#### WORK INSTRUCTION
Your answer must be every line of the data that holds the string "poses".

[Entries taken from a collection]
-- Opening Marker --

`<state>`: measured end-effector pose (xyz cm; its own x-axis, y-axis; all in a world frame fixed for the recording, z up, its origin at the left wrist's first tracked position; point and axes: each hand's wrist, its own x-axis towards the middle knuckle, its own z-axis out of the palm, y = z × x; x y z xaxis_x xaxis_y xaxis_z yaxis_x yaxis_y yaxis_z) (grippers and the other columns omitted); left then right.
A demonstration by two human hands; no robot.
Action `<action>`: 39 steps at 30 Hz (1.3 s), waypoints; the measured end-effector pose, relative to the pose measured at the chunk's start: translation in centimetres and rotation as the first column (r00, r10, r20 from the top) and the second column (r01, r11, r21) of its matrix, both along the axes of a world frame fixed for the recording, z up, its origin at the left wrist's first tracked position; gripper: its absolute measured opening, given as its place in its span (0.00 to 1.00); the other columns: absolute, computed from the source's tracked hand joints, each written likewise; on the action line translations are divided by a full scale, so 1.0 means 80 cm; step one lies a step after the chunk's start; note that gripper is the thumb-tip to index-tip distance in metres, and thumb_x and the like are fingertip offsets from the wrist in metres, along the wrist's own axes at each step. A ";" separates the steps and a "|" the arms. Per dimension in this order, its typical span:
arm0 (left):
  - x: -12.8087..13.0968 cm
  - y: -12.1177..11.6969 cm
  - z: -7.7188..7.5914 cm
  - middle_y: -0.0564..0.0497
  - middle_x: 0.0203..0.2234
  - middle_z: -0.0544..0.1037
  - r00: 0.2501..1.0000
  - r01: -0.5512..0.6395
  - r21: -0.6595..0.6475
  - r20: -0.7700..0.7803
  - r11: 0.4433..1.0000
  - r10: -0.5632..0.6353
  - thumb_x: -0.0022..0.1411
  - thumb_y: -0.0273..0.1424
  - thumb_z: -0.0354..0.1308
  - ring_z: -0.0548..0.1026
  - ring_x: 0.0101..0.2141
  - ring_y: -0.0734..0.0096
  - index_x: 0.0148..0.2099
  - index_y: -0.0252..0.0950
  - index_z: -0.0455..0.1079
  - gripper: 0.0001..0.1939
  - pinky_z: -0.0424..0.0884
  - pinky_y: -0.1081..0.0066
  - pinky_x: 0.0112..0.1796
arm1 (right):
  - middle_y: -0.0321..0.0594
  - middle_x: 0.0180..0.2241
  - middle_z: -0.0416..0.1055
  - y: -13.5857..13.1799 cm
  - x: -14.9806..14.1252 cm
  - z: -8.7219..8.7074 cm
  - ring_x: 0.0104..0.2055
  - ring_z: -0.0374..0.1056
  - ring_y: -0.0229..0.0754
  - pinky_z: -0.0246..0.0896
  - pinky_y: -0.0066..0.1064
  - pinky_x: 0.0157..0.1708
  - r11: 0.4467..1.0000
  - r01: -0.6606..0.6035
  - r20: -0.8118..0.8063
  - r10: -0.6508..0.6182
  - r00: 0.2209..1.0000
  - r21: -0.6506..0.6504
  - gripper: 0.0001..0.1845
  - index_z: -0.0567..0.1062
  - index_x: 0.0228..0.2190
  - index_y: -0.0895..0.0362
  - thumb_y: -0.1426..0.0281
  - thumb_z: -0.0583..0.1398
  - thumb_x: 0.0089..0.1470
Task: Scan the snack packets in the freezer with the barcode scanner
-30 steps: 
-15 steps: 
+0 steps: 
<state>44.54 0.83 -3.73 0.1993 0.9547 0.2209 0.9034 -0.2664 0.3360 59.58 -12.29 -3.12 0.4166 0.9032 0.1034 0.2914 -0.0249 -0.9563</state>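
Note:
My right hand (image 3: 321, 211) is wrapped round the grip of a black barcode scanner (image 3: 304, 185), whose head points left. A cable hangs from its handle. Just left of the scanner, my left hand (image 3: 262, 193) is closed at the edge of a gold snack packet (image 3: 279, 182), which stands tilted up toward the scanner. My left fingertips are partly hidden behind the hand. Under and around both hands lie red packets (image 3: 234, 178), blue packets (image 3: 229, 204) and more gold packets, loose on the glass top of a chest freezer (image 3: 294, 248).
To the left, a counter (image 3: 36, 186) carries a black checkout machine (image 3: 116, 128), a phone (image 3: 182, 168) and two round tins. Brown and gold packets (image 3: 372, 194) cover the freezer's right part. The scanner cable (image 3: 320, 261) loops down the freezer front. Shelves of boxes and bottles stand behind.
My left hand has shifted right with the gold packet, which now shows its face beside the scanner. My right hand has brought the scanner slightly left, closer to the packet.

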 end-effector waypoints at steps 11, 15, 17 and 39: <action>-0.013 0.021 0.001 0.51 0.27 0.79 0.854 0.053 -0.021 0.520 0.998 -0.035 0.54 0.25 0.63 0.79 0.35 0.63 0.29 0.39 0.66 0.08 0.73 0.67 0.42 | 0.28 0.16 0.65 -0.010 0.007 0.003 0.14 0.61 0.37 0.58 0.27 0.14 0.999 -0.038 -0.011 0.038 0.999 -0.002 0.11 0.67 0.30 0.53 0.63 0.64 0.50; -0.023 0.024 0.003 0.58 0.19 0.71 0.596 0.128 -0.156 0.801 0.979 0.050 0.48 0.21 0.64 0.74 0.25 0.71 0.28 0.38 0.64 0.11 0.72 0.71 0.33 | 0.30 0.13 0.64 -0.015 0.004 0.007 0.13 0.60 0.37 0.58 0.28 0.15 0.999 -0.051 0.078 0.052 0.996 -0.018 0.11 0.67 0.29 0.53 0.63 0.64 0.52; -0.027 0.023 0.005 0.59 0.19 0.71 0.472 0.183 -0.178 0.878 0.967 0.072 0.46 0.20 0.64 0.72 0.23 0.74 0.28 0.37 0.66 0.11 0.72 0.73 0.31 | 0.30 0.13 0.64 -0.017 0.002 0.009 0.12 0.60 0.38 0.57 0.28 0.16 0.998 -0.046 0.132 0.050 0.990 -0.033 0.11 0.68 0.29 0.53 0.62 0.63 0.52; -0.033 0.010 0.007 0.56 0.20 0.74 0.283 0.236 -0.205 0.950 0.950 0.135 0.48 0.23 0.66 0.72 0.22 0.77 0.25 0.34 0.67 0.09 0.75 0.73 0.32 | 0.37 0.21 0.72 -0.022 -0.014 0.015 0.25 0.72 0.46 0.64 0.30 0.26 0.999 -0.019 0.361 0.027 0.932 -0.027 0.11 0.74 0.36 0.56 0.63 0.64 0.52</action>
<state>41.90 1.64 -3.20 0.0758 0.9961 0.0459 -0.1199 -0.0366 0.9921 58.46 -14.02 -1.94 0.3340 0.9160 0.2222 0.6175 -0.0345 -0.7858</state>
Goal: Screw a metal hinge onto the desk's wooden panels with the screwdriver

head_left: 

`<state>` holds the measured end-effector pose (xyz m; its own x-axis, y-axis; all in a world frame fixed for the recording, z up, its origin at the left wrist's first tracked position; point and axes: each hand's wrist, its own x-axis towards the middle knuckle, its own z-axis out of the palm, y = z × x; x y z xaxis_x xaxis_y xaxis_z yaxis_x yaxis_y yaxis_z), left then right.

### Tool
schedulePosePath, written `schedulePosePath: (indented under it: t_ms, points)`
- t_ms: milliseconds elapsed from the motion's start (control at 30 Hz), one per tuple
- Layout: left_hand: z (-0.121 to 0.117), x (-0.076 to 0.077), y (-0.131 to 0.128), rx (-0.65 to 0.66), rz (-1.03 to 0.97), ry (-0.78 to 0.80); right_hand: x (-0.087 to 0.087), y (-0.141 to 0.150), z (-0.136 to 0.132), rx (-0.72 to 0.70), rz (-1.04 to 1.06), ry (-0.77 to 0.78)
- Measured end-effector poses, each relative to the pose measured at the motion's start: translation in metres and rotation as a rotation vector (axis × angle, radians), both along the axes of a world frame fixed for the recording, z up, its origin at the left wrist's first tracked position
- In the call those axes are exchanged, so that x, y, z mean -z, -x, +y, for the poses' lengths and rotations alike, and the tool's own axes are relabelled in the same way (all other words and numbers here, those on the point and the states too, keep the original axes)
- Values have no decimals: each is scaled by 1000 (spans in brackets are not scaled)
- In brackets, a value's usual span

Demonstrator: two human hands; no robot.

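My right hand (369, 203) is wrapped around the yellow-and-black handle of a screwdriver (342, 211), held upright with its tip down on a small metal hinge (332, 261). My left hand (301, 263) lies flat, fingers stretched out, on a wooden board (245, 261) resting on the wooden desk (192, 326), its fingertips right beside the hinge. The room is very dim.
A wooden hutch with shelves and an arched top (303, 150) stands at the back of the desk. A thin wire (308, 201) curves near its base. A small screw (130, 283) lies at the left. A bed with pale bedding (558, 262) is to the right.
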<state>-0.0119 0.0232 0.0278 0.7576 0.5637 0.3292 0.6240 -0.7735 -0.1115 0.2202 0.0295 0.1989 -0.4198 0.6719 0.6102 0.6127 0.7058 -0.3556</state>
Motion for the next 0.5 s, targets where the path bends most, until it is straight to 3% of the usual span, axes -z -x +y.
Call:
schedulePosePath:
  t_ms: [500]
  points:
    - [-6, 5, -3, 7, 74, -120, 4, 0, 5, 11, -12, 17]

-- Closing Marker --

#### OUTPUT FOR THIS EXERCISE
- Measured end-effector poses, each relative to the pose measured at the motion's start: translation in metres and rotation as a rotation vector (axis × angle, radians), both along the axes of a world frame fixed for the recording, z up, its origin at the left wrist's first tracked position
- In the call those axes are exchanged, so that x, y, z mean -z, -x, +y, for the poses' lengths and rotations alike, and the tool's own axes are relabelled in the same way (all other words and numbers here, those on the point and the states too, keep the original axes)

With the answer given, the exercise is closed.